An Execution Unit is a module that a single issue port will schedule Micro-Ops onto and contains some mix of functional units. Phrased in another way, each issue port from the Issue Queue talks to one and only one Execution Unit. An Execution Unit may contain just a single simple integer ALU, or it could contain a full complement of floating point units, a integer ALU, and an integer multiply unit.

The purpose of the Execution Unit is to provide a flexible abstraction which gives a lot of control over what kind of Execution Units the architect can add to their pipeline

9.1.1. Scheduling Readiness

An Execution Unit provides a bit-vector of the functional units it has available to the issue scheduler. The issue scheduler will only schedule Micro-Ops that the Execution Unit supports. For functional units that may not always be ready (e.g., an un-pipelined divider), the appropriate bit in the bit-vector will be disabled (See Fig. 9.1).

9.2. Functional Units

Abstract Functional Unit

Fig. 9.3 The abstract Pipelined Functional Unit class. An expert-written, low-level functional unit is instantiated within the Functional Unit.
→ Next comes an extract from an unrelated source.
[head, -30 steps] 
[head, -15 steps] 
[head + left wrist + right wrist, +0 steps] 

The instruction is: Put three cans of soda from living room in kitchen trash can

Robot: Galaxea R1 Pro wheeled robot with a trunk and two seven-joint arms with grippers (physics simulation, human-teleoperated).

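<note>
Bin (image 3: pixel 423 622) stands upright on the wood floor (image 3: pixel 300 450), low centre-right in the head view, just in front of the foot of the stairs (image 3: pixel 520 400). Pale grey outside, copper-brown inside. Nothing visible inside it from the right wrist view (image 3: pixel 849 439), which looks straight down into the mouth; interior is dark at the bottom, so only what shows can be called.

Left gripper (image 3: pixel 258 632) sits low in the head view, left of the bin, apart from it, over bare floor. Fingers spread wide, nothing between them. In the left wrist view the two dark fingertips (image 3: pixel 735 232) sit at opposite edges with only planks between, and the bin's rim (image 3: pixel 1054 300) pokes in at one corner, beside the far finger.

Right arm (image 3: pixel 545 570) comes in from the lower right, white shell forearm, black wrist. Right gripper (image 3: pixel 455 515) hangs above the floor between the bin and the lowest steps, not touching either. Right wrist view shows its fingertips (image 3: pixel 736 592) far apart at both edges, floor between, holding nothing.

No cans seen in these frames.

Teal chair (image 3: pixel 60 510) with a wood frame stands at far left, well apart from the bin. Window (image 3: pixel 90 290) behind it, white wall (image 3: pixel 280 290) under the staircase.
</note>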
The request and response ports are abstracted and bypass and branch speculation support is provided. Micro-Ops are individually killed by gating off their response as they exit the low-level functional unit.

Functional units are the muscle of the CPU, computing the necessary operations as required by the instructions. Functional units typically require a knowledgable domain expert to implement them correctly and efficiently.

For this reason, BOOM uses an abstract Functional Unit class to “wrap” expert-written, low-level functional units from the Rocket repository (see The Rocket-Chip Repository). However, the expert-written functional units created for the Rocket in-order processor make assumptions about in-order issue and commit points (namely, that once an instruction has been dispatched to them it will never need to be killed). These assumptions break down for BOOM.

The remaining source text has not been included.